@Linkon:
Based on what I have seen of A&A players actions…
1. Japan should not have honored their Russian non-aggression pact.
Japan player usu attacks the USSR in A&A.
2. Japan should have sunk the US carriers.
Another common Round 1 move.
3. Italy should have developed better fighters, bombers, and air force training.
Would have made a big difference in many battles. Aggresive Germany players will stack air power to take Africa in the game.
4. Italy should have built aircraft carriers before the war started.
Their navy was 50% disabled for years after Taranto. This cost them the Mediteranian and Africa. Having carriers, the naval command would likely find ways to utilize them, and eventually develop defences by ships and ports against aircraft.
5. Axis did not recruit Spain, Iceland, or Turkey early in the war.
Spain and Iceland offer great airbase stations to blockade convoys to GBR.
Turkey’s military could have fought to close the Suez and eventually claim the rich Saudi Oil fields.
I agree that from an AA standpoint, a lot of what the Axis did in the historical war didn’t make sense. But a lot of that didn’t represent Axis error so much as Larry Harris oversimplifying historical reality. That’s not a criticism: there is no way Larry Harris could possibly have designed a game that was both balanced and historically accurate. If he’d tried to make a game that was both those things and had the desired level of simplicity, he would have taken on an impossible task. The game he designed makes good sense, despite (or perhaps because of) its lack of historical accuracy.
In the historical war, a Japanese invasion of the Soviet Union would have been much less practical than it is in AA terms. During WWII, the Soviet Union produced over 516,000 artillery pieces, compared to about 13,000 for Japan. The Soviets produced 105,000 tanks, compared to 2,500 tanks for Japan. The latter difference was exacerbated by the fact that Soviet tanks tended to be good, solid T-34s, or even T-34-85s, as opposed to the obsolete light tanks which constituted nearly all of Japanese tank production. The Soviets also had a large population advantage, and could field a much, much larger infantry force than could either Germany or Japan. Add to this the fact the Japanese Army was already bogged down in China, Southeast Asia, Pacific islands, and elsewhere, and the potential for a serious invasion diminishes further. Even if Japan did succeed in conquering the Soviets’ Pacific coast, Japan’s very limited logistics system would have precluded much in the way of further advance.

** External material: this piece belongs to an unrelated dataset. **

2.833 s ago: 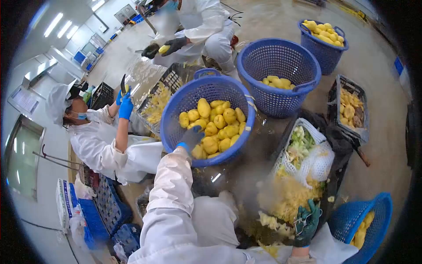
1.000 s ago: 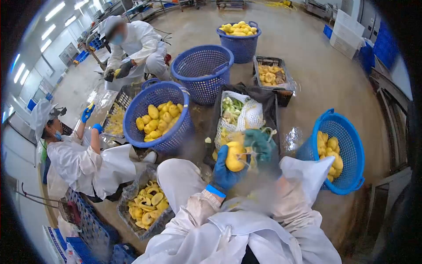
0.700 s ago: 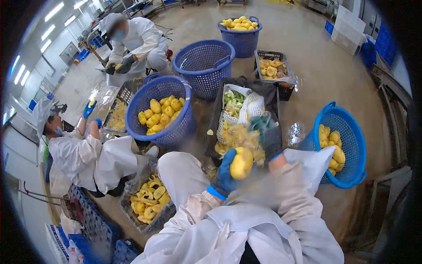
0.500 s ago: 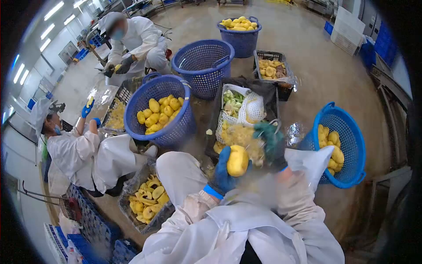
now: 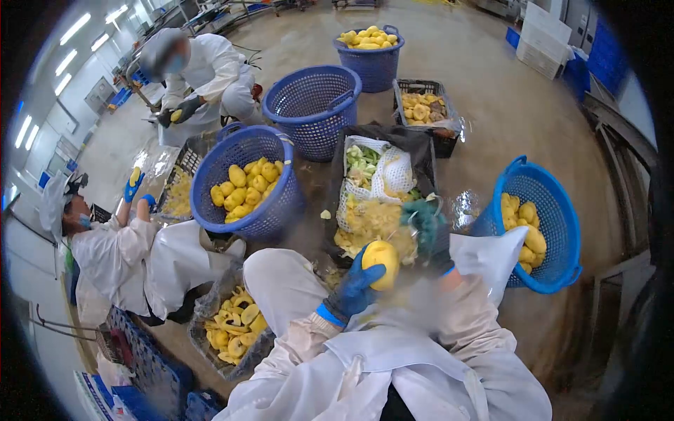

This is not to suggest that a Japanese invasion of the Soviet Union would have been an outright impossibility, especially not in the summer of 1941. But Japan did not have the resources to take on the Soviets and the British and Americans. It was one or the other, and Japan chose the latter. This was largely because the American oil embargo forced Japan to acquire the Dutch East Indies, which meant war against Britain. Japanese leaders assumed that if they attacked Britain, the U.S. would declare war against them as well.
America’s carriers were not at Pearl Harbor when the Japanese attacked, or else they would likely have been destroyed. Japan made several subsequent efforts to sink those carriers, including the Battle of Coral Sea and the Battle of Midway. Both battles occurred within a year of the Pearl Harbor attack.
I agree that Italy should have done many things differently. The Italian military was riddled with problems, including bad or inadequate equipment, bad leadership, poor morale, lack of military discipline, lack of preparedness, and a total inability to unite doctrine, available equipment and forces, and the other tools at its disposal to achieve a larger strategy. Britain’s ability to launch a Pearl Harbor-style surprise attack on Taranto–after the Japanese had done the same thing to the Americans–underscores the limitations of the Italian military. Italian aircraft carriers would have been useful for clearing the Eastern Mediterranean of its British naval presence, and might also have been useful in an attack on Gibraltar.
Spain in particular–or at least its dictator, Franco–wanted to remain neutral, and had zero intention of going to war on the Axis side. His supposed willingness to join the Axis was just a sham. Turkey’s leaders may also have preferred neutrality to joining the Axis, though it’s possible they may have proved more easily persuaded than Franco.
It’s hard for me to envision Iceland joining the war. One would think that Britain would have used its powerful navy to send an invasion force to conquer it. But barring that, it would at very least have imposed a naval blockade intended to starve the Icelanders into submission. What rewards could Germany offer, or threats could it make, to offset that? From Iceland’s perspective, neutrality was almost certainly the best option.
But while Iceland was almost certainly not an option for Germany, it’s possible Spain and Turkey might have been–regardless of how badly their leaders wanted to stay out of the war. Suppose Hitler had laid down the law to Franco, and had said something along the lines of, “Join the Axis or we will invade.” Suppose he’d said the same thing to Turkey’s leaders. And suppose that, as an added incentive, he’d offered Turkey’s leaders a good portion of whichever land he’d intended to conquer. (Either Britain’s possessions in the Syria/Iraq/Jordan area or Soviet Caucasus.) The time to make such threats would have been 1940, because after that the German Army was fully occupied by its Soviet counterpart.